## Requirement
The listing must be copied out in full and exactly; no images go with it.

** Opening Data block block **

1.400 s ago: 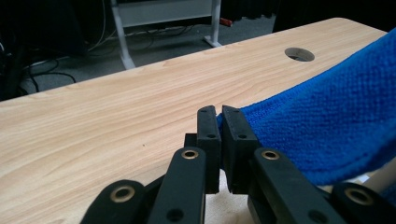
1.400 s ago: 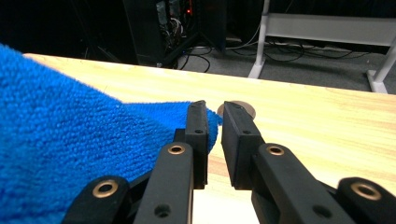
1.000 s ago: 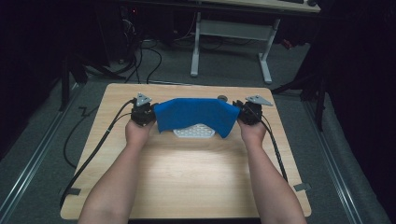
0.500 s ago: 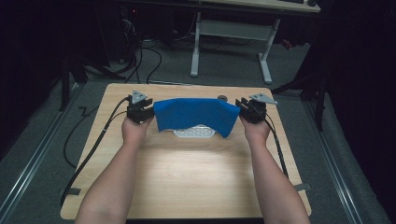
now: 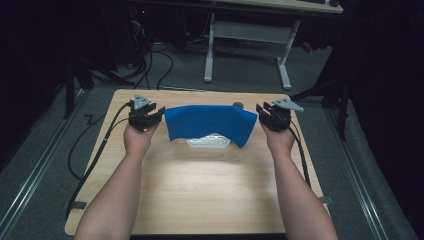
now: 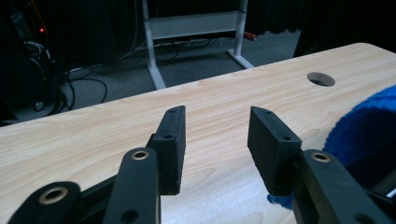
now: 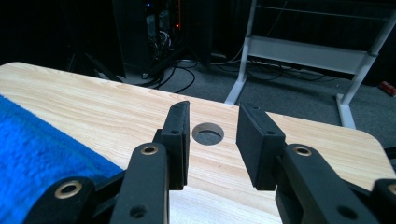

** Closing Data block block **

## Completed task
1.400 s ago: 
1.400 s ago: 
1.000 s ago: 
0.500 s ago: 
now: 
now: 
now: 

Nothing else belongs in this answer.